◆ WHAT YOU ARE ASKED TO DO
Locate "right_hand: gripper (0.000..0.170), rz" in the listing below, then output the line holding it and every line after it, exactly and with nothing else.

◆ GIVEN INFORMATION
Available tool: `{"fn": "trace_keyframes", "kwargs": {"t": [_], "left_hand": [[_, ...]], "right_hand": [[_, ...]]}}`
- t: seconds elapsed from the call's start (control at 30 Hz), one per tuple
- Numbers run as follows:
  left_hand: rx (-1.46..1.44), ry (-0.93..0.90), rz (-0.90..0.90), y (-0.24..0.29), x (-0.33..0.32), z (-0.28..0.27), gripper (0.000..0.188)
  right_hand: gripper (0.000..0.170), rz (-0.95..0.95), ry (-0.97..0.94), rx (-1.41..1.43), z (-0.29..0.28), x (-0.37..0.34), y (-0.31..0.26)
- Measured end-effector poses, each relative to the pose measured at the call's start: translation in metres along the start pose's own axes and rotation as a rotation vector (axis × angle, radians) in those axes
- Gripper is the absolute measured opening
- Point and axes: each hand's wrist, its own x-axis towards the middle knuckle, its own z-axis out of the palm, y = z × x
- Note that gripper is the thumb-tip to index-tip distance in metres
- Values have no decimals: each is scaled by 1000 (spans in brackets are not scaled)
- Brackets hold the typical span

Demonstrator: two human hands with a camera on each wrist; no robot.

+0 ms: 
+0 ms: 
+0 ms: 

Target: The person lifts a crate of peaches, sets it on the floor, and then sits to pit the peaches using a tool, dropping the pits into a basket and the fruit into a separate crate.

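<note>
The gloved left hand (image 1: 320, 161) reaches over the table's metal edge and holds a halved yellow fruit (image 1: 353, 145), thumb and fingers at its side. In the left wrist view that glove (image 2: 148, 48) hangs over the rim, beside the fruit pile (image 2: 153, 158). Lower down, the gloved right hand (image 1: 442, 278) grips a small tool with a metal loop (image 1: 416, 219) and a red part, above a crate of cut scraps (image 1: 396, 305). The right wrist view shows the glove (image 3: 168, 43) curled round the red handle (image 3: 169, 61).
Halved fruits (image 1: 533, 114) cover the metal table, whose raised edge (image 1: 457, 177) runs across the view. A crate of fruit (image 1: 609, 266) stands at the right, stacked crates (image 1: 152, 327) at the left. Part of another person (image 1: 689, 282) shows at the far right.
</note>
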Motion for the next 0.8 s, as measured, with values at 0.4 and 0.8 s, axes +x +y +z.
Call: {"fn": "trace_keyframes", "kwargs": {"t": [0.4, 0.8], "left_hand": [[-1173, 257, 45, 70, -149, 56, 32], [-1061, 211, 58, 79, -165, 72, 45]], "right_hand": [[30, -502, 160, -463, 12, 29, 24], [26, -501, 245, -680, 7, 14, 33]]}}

◆ SOLUTION TO THIS EXERCISE
  right_hand: gripper (0.000..0.170), rz (-0.95..0.95), ry (-0.97..0.94), rx (-1.41..1.43), z (-0.29..0.28), x (-0.37..0.34), y (-0.31..0.26)
- Measured end-effector poses, each relative to the pose measured at the call's start: translation in metres along the start pose's own axes and rotation as a rotation vector (axis × angle, radians) in those axes
- Gripper is the absolute measured opening
- Point and axes: each hand's wrist, its own x-axis towards the middle knuckle, its own z-axis out of the palm, y = z × x
- Note that gripper is the thumb-tip to index-tip distance in metres
- Values have no decimals: each is scaled by 1000 (spans in brackets are not scaled)
- Brackets hold the typical span

Demonstrator: two human hands with a camera on each wrist; no robot.

+0 ms: 
+0 ms: 
+0 ms: 

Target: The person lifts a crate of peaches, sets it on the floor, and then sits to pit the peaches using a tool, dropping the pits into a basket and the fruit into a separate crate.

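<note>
The gloved left hand (image 1: 320, 161) reaches over the table's metal edge and holds a halved yellow fruit (image 1: 353, 145), thumb and fingers at its side. In the left wrist view that glove (image 2: 148, 48) hangs over the rim, beside the fruit pile (image 2: 153, 158). Lower down, the gloved right hand (image 1: 442, 278) grips a small tool with a metal loop (image 1: 416, 219) and a red part, above a crate of cut scraps (image 1: 396, 305). The right wrist view shows the glove (image 3: 168, 43) curled round the red handle (image 3: 169, 61).
Halved fruits (image 1: 533, 114) cover the metal table, whose raised edge (image 1: 457, 177) runs across the view. A crate of fruit (image 1: 609, 266) stands at the right, stacked crates (image 1: 152, 327) at the left. Part of another person (image 1: 689, 282) shows at the far right.
</note>
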Motion for the next 0.8 s, as measured, with values at 0.4 and 0.8 s, axes +x +y +z.
Call: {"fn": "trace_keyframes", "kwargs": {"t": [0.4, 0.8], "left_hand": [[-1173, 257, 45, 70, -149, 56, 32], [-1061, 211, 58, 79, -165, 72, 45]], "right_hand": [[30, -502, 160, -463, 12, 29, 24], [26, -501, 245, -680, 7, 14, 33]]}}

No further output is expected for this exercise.